Problem details: Each line from the beginning of the data below through the line containing "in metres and" should be repeated exactly, please.

Extracted material:
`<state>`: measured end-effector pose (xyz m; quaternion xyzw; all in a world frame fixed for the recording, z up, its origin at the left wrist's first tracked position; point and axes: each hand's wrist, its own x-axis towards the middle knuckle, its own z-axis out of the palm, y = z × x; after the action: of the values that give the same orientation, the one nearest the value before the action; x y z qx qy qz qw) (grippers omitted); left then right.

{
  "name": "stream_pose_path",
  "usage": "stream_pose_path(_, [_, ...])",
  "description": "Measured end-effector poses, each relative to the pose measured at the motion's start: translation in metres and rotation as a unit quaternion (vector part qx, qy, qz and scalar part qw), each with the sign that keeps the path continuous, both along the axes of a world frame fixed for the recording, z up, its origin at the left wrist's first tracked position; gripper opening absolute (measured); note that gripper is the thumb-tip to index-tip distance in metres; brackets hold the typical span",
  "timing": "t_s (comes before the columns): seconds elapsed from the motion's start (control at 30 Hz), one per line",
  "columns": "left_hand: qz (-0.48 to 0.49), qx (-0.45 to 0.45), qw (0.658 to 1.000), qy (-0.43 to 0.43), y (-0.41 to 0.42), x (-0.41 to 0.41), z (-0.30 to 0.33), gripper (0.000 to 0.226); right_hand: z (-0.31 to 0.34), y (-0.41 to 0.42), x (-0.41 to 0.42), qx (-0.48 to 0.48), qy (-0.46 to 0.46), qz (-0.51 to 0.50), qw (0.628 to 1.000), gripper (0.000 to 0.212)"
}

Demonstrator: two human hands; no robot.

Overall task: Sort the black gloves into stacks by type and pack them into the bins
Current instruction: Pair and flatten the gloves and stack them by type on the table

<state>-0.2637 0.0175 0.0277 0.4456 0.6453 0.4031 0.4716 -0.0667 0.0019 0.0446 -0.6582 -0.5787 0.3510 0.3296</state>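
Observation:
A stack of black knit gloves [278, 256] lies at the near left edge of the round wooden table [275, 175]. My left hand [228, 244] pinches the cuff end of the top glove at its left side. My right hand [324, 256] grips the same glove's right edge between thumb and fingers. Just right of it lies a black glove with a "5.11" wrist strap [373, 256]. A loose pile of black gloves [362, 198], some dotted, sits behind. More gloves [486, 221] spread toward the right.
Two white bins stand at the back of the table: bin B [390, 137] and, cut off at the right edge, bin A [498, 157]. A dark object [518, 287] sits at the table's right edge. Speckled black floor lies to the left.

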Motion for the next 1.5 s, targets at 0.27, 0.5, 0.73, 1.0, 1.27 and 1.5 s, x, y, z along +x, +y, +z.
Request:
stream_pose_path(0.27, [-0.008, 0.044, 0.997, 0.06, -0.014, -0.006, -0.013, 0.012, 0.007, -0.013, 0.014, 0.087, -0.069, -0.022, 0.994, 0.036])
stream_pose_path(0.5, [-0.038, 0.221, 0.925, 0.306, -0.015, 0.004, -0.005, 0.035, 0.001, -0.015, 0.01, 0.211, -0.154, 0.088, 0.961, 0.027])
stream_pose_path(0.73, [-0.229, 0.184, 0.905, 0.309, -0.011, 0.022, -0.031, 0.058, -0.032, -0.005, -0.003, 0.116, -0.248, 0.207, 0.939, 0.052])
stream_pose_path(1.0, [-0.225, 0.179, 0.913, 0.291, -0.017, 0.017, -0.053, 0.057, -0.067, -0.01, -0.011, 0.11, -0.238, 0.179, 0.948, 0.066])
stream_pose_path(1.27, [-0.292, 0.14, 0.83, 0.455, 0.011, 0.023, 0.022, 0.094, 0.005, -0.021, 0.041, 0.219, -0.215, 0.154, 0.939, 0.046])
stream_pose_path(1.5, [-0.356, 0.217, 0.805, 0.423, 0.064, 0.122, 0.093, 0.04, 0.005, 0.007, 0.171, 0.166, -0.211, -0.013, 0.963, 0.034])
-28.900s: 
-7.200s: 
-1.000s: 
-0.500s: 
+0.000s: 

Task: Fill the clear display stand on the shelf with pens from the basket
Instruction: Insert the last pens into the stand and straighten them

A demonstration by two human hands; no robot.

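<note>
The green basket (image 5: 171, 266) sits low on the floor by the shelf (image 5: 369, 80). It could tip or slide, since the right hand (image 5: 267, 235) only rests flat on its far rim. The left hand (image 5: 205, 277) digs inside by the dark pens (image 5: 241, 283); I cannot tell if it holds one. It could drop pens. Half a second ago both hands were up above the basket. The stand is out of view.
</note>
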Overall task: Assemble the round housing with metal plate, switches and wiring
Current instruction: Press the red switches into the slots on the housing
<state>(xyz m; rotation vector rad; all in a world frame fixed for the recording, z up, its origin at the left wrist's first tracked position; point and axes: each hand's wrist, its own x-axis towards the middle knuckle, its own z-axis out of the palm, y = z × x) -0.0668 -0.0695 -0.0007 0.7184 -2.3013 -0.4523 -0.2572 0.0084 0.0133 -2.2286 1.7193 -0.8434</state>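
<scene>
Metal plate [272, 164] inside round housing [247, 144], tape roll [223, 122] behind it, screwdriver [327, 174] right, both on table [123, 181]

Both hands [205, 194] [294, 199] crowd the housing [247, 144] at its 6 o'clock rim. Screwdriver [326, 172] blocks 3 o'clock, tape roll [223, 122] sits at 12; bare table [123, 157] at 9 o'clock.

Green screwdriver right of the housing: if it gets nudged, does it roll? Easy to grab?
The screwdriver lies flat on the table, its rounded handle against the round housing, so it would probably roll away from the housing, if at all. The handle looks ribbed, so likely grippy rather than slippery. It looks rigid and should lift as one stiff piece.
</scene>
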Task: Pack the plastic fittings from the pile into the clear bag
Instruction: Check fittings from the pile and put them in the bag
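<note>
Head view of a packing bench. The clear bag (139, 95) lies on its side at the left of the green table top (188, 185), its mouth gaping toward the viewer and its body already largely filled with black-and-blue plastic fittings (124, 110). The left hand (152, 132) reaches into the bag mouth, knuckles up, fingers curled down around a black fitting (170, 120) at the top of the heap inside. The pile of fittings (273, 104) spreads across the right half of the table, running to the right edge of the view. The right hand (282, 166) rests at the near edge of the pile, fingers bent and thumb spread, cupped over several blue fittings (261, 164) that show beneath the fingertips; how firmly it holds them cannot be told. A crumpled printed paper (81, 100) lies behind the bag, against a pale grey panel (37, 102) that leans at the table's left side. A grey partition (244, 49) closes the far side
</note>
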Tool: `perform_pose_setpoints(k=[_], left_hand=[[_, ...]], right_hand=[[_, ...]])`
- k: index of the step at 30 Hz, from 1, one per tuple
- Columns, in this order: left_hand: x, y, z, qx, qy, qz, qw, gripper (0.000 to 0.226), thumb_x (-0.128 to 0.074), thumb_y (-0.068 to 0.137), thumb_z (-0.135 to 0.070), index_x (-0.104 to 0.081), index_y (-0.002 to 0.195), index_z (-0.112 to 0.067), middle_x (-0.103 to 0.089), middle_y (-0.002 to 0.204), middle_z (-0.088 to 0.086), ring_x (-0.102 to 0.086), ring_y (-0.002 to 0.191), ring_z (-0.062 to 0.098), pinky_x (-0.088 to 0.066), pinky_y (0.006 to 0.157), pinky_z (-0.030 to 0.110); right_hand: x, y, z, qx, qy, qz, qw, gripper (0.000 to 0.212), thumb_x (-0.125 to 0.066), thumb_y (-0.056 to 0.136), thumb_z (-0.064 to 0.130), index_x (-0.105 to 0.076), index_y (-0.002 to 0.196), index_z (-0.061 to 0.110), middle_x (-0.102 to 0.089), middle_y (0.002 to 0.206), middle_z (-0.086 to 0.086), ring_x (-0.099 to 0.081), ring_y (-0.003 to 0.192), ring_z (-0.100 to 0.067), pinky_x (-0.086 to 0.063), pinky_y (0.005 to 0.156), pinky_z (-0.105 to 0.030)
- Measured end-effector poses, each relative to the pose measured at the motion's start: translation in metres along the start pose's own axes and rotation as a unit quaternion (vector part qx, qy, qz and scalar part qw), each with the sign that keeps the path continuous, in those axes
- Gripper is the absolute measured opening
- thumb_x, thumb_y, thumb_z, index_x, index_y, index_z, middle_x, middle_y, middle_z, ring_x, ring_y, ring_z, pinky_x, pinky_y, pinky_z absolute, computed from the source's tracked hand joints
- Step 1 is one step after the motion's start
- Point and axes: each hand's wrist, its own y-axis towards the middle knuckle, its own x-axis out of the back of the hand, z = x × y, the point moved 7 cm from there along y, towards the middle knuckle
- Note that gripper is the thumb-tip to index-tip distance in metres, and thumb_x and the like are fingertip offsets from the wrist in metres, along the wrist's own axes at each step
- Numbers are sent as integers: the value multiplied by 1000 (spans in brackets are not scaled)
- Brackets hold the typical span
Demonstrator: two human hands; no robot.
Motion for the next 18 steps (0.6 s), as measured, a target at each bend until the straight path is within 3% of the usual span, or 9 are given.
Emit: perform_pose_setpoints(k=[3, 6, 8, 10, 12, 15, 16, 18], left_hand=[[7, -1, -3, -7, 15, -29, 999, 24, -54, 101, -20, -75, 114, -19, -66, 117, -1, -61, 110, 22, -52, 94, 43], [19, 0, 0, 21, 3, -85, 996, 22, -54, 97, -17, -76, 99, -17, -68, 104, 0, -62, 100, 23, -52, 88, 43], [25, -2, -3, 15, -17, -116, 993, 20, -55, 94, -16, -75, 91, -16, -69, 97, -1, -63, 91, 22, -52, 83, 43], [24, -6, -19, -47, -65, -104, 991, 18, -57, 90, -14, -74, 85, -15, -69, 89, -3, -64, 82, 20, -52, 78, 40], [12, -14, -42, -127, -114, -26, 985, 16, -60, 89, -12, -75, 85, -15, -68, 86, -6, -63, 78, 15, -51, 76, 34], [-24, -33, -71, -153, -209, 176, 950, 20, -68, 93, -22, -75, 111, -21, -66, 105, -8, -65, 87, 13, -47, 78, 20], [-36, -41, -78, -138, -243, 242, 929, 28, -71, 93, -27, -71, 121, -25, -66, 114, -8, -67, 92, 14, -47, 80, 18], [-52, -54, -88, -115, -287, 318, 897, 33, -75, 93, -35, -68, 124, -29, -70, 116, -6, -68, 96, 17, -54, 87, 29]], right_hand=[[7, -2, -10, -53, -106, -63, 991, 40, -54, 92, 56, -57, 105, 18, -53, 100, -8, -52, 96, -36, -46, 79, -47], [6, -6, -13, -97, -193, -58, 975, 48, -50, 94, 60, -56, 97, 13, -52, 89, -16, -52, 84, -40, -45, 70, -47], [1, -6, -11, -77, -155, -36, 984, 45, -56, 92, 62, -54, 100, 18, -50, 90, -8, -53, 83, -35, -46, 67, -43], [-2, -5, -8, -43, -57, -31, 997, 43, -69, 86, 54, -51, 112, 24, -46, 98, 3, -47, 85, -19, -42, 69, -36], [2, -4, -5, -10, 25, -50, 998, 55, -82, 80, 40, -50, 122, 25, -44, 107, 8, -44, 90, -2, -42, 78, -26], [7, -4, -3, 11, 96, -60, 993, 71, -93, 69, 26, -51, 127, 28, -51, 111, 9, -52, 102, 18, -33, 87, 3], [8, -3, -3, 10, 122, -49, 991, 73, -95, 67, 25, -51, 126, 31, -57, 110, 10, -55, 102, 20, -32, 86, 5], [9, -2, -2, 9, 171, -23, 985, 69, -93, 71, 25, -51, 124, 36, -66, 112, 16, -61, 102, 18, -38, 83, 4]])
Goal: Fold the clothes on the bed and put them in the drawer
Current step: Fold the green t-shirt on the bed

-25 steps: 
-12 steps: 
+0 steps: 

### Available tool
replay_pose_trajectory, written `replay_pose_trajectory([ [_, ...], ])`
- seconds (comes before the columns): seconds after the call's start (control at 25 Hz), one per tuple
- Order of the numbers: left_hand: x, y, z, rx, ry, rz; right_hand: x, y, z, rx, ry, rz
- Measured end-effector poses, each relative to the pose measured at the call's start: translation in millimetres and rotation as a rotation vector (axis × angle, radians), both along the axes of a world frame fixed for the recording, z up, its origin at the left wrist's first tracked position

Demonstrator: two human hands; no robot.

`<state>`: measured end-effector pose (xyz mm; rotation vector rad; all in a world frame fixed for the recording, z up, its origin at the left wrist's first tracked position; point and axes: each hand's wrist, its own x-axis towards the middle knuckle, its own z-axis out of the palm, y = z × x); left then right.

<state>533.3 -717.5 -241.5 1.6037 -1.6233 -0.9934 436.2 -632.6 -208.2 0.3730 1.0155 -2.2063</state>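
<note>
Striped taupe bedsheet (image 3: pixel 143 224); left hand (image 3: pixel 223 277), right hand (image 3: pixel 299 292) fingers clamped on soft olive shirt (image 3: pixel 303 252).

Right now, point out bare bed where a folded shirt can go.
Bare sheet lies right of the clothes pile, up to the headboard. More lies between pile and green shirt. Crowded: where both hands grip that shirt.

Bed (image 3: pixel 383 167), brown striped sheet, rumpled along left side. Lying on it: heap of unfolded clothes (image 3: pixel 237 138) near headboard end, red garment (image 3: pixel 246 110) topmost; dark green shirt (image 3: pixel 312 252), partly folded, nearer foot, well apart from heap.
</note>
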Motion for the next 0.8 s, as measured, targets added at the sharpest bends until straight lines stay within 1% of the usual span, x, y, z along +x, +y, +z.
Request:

Output below:
`<state>`: measured end-effector pose (xyz m; quaternion xyzw; all in a world frame fixed for the recording, z up, its origin at the left wrist's first tracked position; point and axes: each hand's wrist, its own x-axis towards the middle knuckle, its own z-axis out of the palm, y = z × x; after the action: of the values that give the same orientation, the one nearest the value before the action; x y z qx qy qz qw) (grippers omitted); left then right.

{
  "name": "stream_pose_path",
  "usage": "stream_pose_path(_, [_, ...])",
  "description": "Measured end-effector poses, each relative to the pose measured at the motion's start: translation in metres and rotation as a unit quaternion (vector part qx, qy, qz and scalar part qw), each with the sign that keeps the path continuous, both along the axes of a world frame fixed for the recording, z up, its origin at the left wrist's first tracked position; gripper opening absolute (measured); note that gripper is the thumb-tip to index-tip distance in metres; brackets hold the typical span",

The required output is now complete.